++++ Exercise data ++++

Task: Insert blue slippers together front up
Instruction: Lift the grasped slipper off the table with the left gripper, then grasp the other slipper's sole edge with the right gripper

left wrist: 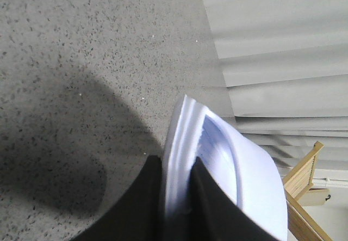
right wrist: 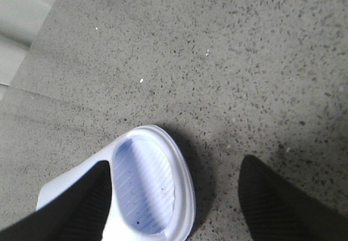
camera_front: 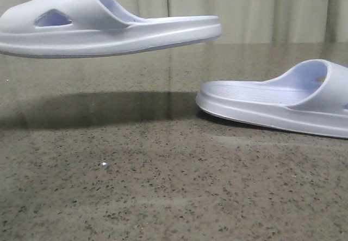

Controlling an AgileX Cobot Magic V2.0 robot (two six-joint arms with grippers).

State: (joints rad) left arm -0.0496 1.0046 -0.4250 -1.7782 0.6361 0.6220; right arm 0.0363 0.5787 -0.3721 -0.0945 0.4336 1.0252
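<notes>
One pale blue slipper (right wrist: 149, 189) lies sole down on the speckled grey desk (right wrist: 228, 61), its ribbed footbed facing up and its rounded end showing whole, with a dark shadow on the desk just beside it. The right hand (right wrist: 174, 203) hangs over it with its two dark ribbed fingers (right wrist: 283, 203) spread wide apart. One finger overlaps the slipper's strap side; the other stands over bare desk, clear of the slipper. Pale curtain folds show beyond the desk's edge.
</notes>
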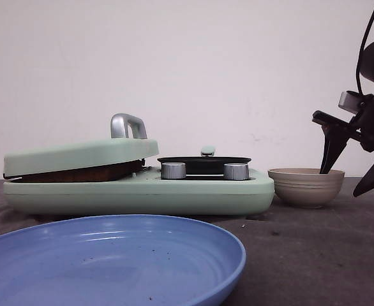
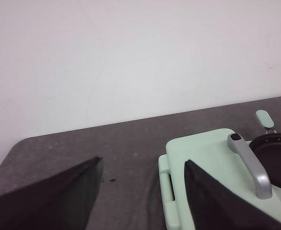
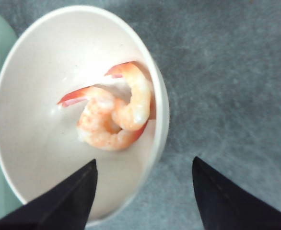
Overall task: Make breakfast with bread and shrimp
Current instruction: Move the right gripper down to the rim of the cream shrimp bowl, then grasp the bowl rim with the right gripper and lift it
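Note:
Two pink shrimp (image 3: 114, 115) lie curled together in a beige bowl (image 3: 35, 62), which stands right of the cooker (image 1: 305, 188). My right gripper (image 3: 144, 161) is open and straddles the bowl's rim, one finger inside and one outside; the front view shows it at the bowl too (image 1: 340, 183). A brown strip (image 1: 78, 173) shows in the gap under the mint-green lid (image 1: 78, 155); I cannot tell whether it is the bread. My left gripper (image 2: 143, 162) is open and empty, above the table at the lid's outer edge.
The mint-green cooker (image 1: 136, 194) has a silver lid handle (image 1: 127, 125), two knobs and a black pan (image 1: 203, 162) on its right half. A blue plate (image 1: 110, 261) sits in front. A white wall stands behind the dark table.

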Motion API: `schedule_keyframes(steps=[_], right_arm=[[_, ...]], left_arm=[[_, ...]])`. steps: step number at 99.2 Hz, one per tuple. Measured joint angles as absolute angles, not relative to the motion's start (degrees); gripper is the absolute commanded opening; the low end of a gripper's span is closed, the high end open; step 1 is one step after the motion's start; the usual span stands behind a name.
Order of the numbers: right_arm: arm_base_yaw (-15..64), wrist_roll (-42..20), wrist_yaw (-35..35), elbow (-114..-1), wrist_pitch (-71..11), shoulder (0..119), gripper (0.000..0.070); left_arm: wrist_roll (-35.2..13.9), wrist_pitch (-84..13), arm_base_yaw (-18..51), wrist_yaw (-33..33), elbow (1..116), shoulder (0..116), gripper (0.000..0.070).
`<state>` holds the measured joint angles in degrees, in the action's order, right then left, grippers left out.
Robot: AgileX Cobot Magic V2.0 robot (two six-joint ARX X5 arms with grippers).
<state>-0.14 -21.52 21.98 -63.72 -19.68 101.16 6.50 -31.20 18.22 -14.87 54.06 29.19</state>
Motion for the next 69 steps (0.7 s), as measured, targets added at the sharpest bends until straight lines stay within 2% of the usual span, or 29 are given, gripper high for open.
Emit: schedule_keyframes(steps=[41, 42, 69], right_arm=[[1.39, -22.79, 22.59, -63.72, -17.04, 103.09, 0.0389], [1.89, -24.14, 24.12, -64.14, -16.38, 105.8, 0.0003], [1.43, -24.58, 28.77, -67.77, -17.17, 105.82, 0.0003]], left_arm=[[6.5, -32.38, 18.22, -14.87, 54.06, 29.21, 0.0313], [6.5, -32.38, 18.22, -14.87, 54.06, 29.23, 0.0313], [6.5, -32.38, 18.22, -14.87, 54.06, 29.23, 0.0313]])
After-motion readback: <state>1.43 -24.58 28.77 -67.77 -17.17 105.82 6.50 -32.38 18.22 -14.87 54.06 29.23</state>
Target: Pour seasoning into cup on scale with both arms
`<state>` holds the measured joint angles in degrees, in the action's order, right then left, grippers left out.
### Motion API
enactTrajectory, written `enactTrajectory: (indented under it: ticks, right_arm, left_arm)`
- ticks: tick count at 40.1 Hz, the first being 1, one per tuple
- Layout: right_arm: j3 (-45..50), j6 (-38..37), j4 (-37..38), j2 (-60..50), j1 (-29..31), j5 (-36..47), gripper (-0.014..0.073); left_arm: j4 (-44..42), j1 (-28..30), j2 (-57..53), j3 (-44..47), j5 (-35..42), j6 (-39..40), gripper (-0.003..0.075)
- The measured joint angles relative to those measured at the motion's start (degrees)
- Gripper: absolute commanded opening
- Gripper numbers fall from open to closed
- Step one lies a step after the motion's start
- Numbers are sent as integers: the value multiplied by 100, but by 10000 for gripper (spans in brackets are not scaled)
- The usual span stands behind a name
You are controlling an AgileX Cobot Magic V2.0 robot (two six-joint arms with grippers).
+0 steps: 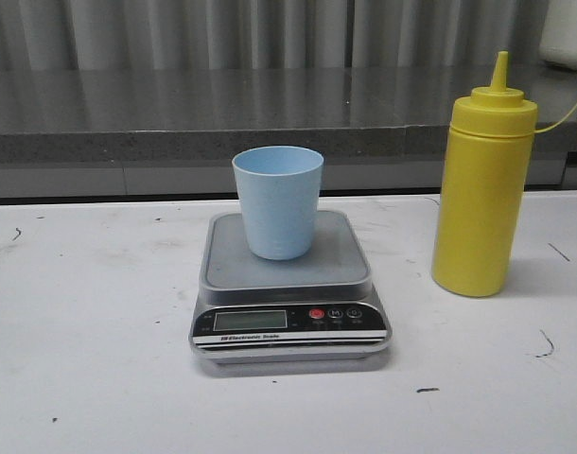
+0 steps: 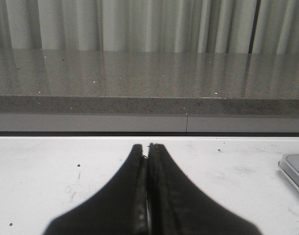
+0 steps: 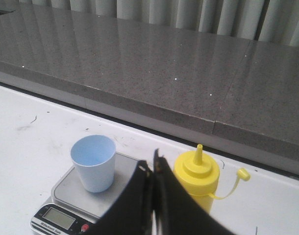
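Note:
A pale blue cup (image 1: 278, 200) stands upright and empty on the silver-grey scale (image 1: 288, 284) in the middle of the white table. A tall yellow seasoning bottle (image 1: 481, 189) stands to the right of the scale, its nozzle uncapped and the cap hanging on a tether. In the right wrist view the cup (image 3: 93, 162), scale (image 3: 66, 193) and bottle (image 3: 197, 177) lie beyond my right gripper (image 3: 152, 160), which is shut and empty, above and short of them. My left gripper (image 2: 146, 147) is shut and empty over bare table, with the scale's edge (image 2: 294, 171) off to one side. Neither gripper shows in the front view.
A grey speckled counter ledge (image 1: 175, 118) runs along the back of the table, with pale curtains (image 1: 222, 33) behind it. The white table top (image 1: 90, 322) has small dark scuff marks.

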<state>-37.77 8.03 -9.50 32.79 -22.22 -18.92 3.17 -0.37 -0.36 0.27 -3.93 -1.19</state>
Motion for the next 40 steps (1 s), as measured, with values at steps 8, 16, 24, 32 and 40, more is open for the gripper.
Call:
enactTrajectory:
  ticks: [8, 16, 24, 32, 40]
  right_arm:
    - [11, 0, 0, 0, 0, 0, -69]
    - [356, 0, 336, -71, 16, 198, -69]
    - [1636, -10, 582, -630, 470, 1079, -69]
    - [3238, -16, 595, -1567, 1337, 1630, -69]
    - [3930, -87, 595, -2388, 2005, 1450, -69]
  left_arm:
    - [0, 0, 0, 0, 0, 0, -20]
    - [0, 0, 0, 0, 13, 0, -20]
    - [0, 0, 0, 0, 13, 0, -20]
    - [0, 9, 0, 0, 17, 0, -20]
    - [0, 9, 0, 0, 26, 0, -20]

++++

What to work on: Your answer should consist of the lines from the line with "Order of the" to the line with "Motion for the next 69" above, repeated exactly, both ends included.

Response below:
Order of the numbers: right_arm: arm_base_yaw (-15..64), wrist_roll (-42..20), wrist_yaw (-35..35), elbow (-114..-1), wrist_pitch (-71..11), shoulder (0..119), gripper (0.000..0.070); left_arm: wrist_roll (-35.2..13.9), wrist_pitch (-84..13), arm_base_yaw (-18..51), wrist_yaw (-33..33), elbow (1..116), shoulder (0..116), gripper (0.000..0.070).
`<state>` holds the measured joint angles in degrees, in the action's order, right then left, grippers left out.
Robot: AgileX Cobot Magic V2.0 robot (two six-joint ARX X5 arms with grippers).
<state>-0.14 -21.52 21.98 -63.72 -19.68 101.16 6.50 -31.20 18.22 -14.87 54.06 29.19</state>
Motion for the next 69 steps (0.7 s), as measured, targets added at the sharpest bends until straight lines stay within 2% of the usual span, or 29 are given, gripper high for open.

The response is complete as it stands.